Dibalik Pasukan Salib?

Image by google
Oleh : Zahrul Bawady, Lc

Sejarah penaklukan Islam ke berbagai wilayah selalu menyisakan kenangan manis. Parade bersenjata bukan satu satunya solusi. Tapi jihad akhlak lah yang membuat Islam mudah diterima di negara-negara yang baru di buka.


Sangat pantas jika misi yang diusung oleh pasukan kaum muslimin disebut Al Fathu (Pembukaan) atau tahrir (kemerdekaan). Sementara itu, misi asing selalu memiliki aspek negatif dan invasi perang sebagai solusi utamanya. Tidak ada satu pun negara yang berhasil dikuasai asing dengan misi damai. Oleh karena itu penguasaan asing terhadap negara lain disebut dengan isti'mar (penjajahan).




Sejarah pula yang berbicara, ketika salibis ingin menguasai kembali wilayah-wilayah yang pernah berada di bawah payun Romawi, Persia atau Yunani. Utamanya yang sudah dikuasai oleh kaum muslimin. Cerita demi cerita jihad akhlak yang digencarkan oleh pasukan kaum muslimin dimanipulasi


Paling membekas adalah ulah Paus Urban II, tokoh gereja yang dipercaya menggerakkan perang salib (atau lebih tepat disebut perang dunia melawan Islam di tanah kaum muslimin).

Urban II berbicara di depan kekuatan militer Eropa. Pada tahun 1095, tepatnya di wilayah selatan Perancis. Ia membakar semangat perang dengan kata katanya antara lain, "Wahai ksatria, angkatlah senjata yang kalian gunakan untuk memerangi sesama kalian ke arah ummat Islam. Perang suci telah dimulai. Ini bukan hanya perang merebut sebuah kota. Tapi perang demi kebenaran tuhan. Teruslah berjuang, kalian akan merebut Quds dari para perampok, inilah rumah dan syurga kalian. Sebagaimana taurat kita menyebutnya sebagai susu dan madu. Yerussalem adalah syurga tuhan yang berada di dunia."

Lebih lanjut ia berujar, "orang Islam telah menguasai tanah suci, kita tidak bisa lagi berziarah dengan tenang. Maka bukalah dengan kunci kerajaan syurga (pesan simbolik Yesus kepada Petrus) sehingga engkau akan merasa abadi dengan ketenangan." Demikianlah di antara ujar ujar Paus Urban dua ketika konsili Clermont yang menyulut semangat perang tentara salib.
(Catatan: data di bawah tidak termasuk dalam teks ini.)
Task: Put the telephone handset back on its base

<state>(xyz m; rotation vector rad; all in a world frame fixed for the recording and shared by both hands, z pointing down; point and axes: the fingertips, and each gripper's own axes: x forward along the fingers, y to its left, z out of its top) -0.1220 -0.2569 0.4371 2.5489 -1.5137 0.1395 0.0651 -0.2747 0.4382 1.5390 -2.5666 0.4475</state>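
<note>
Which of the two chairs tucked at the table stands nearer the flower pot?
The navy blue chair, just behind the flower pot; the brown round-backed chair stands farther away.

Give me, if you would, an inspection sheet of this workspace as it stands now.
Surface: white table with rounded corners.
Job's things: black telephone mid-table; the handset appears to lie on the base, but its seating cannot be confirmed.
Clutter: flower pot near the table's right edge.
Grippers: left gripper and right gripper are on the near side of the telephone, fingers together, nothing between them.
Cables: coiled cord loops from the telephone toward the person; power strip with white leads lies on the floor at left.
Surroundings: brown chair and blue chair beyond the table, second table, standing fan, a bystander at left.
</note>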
Maka seketika orang-orang yang hadir meneriakkan, "deus vult" (tuhan memberkati).

Seorang sejarawan kristen, Maximus Monrond pernah menulis, " .. rampasan perang dan pembagian harta merupakan tujuan perang salib yang berfungsi untuk menyembunyikan tujuan sebenarnya dari gereja-gereja katolik."

Akan tetapi, setelah penaklukan salibis itu, pada periode 1144-1192 M, dunia Islam kembali melahirkan pahlawan, Imadudin Zanki juga anaknya yang lebih terkenal kemudian hari; Nuruddin Zanki. Perjuangan mereka kemudian dilanjutkan lagi oleh Shalahuddin Al Ayyubi. Sehingga pada masanya, Al Quds dapat dikuasai kembali, itu terjadi pada 1187 M.

Salahuddin tidak melakukan balas dendam terhadap pasukan salib. Berbeda dengan tindakan salibis yang melakukan pembantaian 85 tahun sebelumnya. Shalahuddin memberikan kebebasan kepada mereka, dengan syarat membayar jizyah. Ia mempraktekkan ajaran Islam rahmatan lil 'alamin yang menjadi nafas Islam.

Kita juga harus mengingat, bahwa proses pembebasan Al Quds bukan hanya pengiriman tentara dalam jumlah besar serta dilengkapi dengan berbagai perangkat militer. Sebelum Shalahuddin membebaskan Quds, di bawah bimbingan ulama masa itu, Imaduddin dan Nuruddin telah berhasil menyatukan polemik antara wilayah Islam. Termasuk konflik internal antara ummat Islam, memperbaiki akhlak dan pola pikir kaum muslimin. Wallahu A'lam.